◆ **Records to use**:

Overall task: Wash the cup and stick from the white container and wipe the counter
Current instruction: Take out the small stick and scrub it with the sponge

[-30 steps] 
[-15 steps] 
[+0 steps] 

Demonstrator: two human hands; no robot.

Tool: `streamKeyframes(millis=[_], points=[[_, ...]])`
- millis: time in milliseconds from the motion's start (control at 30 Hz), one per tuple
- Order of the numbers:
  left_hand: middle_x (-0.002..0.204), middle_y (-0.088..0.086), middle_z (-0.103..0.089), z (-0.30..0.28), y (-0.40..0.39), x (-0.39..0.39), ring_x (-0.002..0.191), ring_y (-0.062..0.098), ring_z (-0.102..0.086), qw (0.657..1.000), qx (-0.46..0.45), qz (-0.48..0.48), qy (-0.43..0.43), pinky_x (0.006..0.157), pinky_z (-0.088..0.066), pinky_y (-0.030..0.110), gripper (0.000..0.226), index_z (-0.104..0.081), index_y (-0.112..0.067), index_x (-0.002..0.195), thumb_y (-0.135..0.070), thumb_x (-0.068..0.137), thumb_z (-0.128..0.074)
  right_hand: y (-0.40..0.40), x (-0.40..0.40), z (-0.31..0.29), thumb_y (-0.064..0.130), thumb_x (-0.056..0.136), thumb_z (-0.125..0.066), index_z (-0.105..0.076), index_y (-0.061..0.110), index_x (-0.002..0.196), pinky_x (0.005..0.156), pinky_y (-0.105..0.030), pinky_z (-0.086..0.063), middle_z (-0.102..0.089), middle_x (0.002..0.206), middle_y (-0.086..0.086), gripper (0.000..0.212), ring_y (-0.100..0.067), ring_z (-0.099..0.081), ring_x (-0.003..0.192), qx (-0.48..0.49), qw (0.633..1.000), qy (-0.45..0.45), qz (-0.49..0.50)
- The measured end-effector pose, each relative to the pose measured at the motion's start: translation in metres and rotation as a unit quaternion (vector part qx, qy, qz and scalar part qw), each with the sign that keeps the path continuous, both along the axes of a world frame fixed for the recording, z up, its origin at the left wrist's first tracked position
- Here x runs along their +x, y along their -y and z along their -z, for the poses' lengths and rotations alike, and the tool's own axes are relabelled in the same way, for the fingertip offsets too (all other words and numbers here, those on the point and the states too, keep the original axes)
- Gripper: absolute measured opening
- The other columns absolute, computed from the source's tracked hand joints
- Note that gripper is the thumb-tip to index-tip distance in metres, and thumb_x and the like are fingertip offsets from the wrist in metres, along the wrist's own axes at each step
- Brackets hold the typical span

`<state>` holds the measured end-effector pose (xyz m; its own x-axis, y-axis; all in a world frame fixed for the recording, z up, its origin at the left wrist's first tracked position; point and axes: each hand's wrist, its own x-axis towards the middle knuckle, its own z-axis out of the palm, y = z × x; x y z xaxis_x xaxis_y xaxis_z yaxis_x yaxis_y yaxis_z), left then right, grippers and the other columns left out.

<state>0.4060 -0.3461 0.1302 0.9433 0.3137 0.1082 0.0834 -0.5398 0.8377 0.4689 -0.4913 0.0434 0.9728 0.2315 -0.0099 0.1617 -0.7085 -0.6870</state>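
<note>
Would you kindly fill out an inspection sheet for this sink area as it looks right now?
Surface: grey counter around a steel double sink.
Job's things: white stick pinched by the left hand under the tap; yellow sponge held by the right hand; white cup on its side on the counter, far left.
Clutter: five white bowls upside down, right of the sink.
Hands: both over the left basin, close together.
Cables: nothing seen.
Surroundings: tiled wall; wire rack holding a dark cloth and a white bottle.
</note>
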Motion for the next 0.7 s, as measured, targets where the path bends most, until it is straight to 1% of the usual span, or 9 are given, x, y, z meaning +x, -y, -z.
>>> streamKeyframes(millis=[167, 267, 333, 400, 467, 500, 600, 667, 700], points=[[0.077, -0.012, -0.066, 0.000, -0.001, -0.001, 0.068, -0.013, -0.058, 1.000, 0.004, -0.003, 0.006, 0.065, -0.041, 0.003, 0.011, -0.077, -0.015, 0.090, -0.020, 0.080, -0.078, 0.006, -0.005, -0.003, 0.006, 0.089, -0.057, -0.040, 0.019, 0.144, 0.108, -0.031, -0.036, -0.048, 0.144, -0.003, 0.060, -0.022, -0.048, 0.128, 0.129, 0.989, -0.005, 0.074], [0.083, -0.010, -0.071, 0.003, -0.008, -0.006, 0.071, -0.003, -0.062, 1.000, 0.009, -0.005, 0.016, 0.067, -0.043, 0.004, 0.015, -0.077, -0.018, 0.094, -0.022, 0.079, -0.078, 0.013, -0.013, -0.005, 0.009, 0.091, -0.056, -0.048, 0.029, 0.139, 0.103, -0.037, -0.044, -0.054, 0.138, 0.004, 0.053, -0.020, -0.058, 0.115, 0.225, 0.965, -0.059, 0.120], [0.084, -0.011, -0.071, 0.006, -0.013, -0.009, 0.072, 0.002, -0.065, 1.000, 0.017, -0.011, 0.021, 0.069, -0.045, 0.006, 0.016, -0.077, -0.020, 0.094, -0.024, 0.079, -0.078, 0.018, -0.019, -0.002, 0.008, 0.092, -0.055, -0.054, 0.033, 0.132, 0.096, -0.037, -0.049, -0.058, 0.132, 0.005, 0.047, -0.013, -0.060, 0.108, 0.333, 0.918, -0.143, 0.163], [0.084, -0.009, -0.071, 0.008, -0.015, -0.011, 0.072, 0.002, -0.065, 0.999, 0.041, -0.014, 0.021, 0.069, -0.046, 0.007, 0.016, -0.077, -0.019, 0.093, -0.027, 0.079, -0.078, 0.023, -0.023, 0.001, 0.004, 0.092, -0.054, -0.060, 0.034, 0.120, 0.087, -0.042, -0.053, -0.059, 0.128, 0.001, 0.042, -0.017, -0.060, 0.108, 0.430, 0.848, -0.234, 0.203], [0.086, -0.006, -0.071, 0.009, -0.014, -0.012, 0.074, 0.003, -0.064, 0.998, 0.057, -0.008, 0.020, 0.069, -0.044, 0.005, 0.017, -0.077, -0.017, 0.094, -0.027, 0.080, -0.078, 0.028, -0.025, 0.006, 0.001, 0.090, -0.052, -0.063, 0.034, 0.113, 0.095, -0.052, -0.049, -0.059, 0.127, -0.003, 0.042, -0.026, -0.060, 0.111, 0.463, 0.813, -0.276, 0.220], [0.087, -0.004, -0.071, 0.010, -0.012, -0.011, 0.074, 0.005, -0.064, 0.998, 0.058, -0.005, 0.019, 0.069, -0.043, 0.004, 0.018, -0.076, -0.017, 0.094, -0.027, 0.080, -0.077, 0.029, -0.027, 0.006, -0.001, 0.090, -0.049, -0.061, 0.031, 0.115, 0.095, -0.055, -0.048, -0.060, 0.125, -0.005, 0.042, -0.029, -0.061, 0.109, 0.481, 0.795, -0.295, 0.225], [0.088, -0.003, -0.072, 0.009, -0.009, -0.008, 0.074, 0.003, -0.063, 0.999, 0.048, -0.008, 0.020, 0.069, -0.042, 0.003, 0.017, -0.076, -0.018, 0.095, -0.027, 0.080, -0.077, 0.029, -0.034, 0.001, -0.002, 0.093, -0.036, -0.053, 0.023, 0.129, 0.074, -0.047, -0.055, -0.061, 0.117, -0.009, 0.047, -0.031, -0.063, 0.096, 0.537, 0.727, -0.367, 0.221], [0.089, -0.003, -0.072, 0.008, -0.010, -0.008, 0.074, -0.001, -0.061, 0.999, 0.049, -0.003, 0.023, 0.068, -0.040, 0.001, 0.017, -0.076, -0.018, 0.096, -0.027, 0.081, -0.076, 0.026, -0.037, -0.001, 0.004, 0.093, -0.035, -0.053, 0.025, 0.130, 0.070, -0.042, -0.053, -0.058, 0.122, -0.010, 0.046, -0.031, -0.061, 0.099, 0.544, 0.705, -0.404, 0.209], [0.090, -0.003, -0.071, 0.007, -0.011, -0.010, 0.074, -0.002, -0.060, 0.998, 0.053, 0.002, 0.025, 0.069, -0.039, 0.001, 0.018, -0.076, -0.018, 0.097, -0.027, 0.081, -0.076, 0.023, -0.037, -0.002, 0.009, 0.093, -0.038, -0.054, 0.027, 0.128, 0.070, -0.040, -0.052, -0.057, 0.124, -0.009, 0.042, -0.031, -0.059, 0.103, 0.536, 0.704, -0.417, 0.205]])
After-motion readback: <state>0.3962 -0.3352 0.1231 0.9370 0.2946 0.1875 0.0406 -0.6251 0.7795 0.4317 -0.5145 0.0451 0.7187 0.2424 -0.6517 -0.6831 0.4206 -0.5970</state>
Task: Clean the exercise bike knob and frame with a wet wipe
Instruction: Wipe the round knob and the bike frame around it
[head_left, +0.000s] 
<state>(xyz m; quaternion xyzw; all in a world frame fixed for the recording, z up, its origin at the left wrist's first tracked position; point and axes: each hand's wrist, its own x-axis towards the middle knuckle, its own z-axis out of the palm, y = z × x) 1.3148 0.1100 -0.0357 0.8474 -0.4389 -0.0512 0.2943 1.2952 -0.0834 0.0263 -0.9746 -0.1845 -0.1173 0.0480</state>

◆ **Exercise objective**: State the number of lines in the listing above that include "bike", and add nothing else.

◆ **Answer space**: 2